Carney afirmó que "tenemos las condiciones... para una paz justa y duradera, pero eso requiere una Rusia dispuesta, y la barbarie que vimos anoche... demuestra lo importante que es que nos mantengamos al lado de Ucrania". Los ataques con drones y misiles rusos sobre Kiev y sus alrededores durante la noche del sábado dejaron al menos dos muertos y decenas de heridos, además de cortar el suministro de electricidad y calefacción a cientos de miles de personas.
En respuesta a esta escalada de violencia, Canadá anunció una asistencia económica adicional de 2.500 millones de dólares canadienses (aproximadamente 1.820 millones de dólares estadounidenses) para Ucrania.
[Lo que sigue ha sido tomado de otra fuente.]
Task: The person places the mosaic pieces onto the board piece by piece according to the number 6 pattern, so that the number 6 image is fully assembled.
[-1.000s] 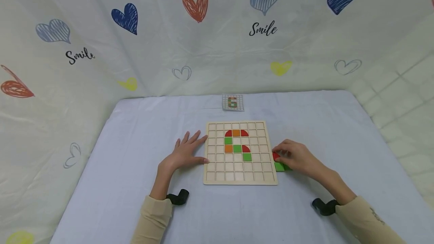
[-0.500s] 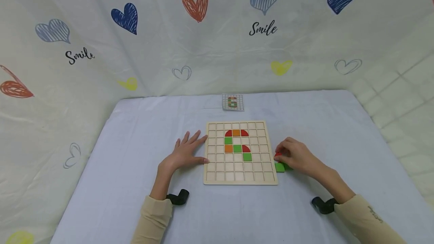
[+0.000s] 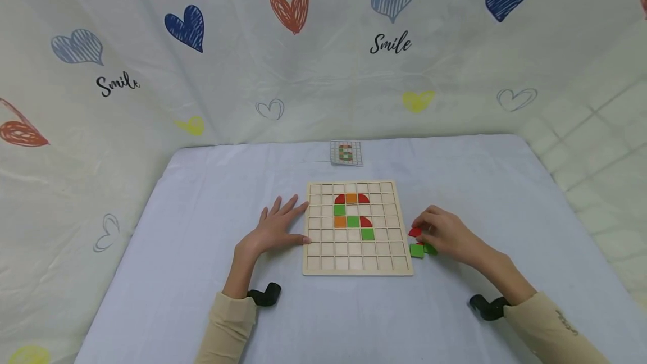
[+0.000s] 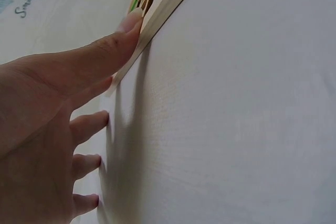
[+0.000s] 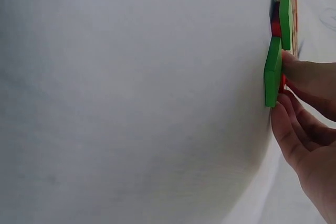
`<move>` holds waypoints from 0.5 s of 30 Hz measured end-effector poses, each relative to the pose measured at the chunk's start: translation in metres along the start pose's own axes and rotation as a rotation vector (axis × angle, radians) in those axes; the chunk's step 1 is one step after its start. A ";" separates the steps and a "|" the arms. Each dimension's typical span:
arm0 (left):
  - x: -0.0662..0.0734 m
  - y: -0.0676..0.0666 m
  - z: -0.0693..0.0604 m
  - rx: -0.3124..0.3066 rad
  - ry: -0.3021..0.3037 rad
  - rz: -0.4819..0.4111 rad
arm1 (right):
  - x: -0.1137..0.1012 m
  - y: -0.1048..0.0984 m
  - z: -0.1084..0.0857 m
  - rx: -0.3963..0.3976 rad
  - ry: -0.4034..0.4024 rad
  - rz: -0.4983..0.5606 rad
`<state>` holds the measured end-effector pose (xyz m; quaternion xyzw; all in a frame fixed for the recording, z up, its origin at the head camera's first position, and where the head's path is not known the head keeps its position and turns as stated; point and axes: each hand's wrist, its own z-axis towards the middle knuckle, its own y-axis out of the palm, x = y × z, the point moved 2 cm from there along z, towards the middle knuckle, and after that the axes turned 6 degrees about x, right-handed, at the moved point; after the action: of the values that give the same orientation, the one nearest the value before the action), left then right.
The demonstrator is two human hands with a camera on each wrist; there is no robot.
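Note:
A wooden grid board (image 3: 356, 264) lies flat with several red, orange and green tiles set in its cells. My left hand (image 3: 273, 229) is spread at its left side, thumb and forefinger touching the edge; the left wrist view shows the thumb (image 4: 118, 45) on the rim. Beside the board's right edge, my right hand (image 3: 447, 235) pinches a red tile (image 3: 415, 232) between thumb and fingers. Just below are a green square tile (image 3: 417, 250) and another green tile (image 3: 430, 249), partly covered by the hand. In the right wrist view, more red (image 5: 275, 20) shows under the green tiles.
A small pattern card (image 3: 346, 153) with a coloured grid figure lies behind the board. White cloth (image 3: 202, 184) covers the table. A curtain (image 3: 343, 72) printed with hearts hangs along the back. Each wrist carries a black camera (image 3: 266, 295).
My right hand has drawn slightly right, away from the board, with the red tile. The green tiles have shifted a little and show more. The left hand stays in place.

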<state>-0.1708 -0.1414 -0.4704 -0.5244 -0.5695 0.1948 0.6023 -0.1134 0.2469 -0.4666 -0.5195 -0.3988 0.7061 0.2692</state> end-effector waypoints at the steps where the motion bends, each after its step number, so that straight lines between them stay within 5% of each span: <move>1: 0.000 0.000 0.000 0.000 0.000 -0.001 | 0.000 0.000 0.000 -0.004 0.003 0.003; 8: 0.000 0.000 -0.001 -0.003 -0.001 -0.006 | -0.001 -0.001 0.002 -0.045 0.064 0.081; 15: -0.001 0.002 -0.001 0.005 0.011 -0.011 | -0.005 -0.002 0.006 -0.076 0.021 0.034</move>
<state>-0.1691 -0.1419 -0.4719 -0.5208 -0.5683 0.1902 0.6080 -0.1171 0.2421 -0.4619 -0.5437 -0.4134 0.6893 0.2414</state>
Carney señaló que este apoyo ayudará a desbloquear financiación internacional "para iniciar este proceso de reconstrucción".
Por su parte, Zelenski calificó los ataques rusos como "la respuesta de Rusia a nuestros esfuerzos de paz", y afirmó que "esto realmente demostró que Putin no quiere la paz, y nosotros sí queremos la paz". El líder ucraniano se encuentra en Canadá de camino a Florida, donde se reunirá con el presidente de Estados Unidos, Donald Trump, para avanzar en los diálogos sobre un plan para poner fin a casi cuatro años de invasión rusa.
Antes de continuar su viaje a Estados Unidos, Zelenski prevé sostener una videollamada con líderes europeos desde Halifax, Canadá, con el objetivo de coordinar esfuerzos en la búsqueda de una solución pacífica al conflicto.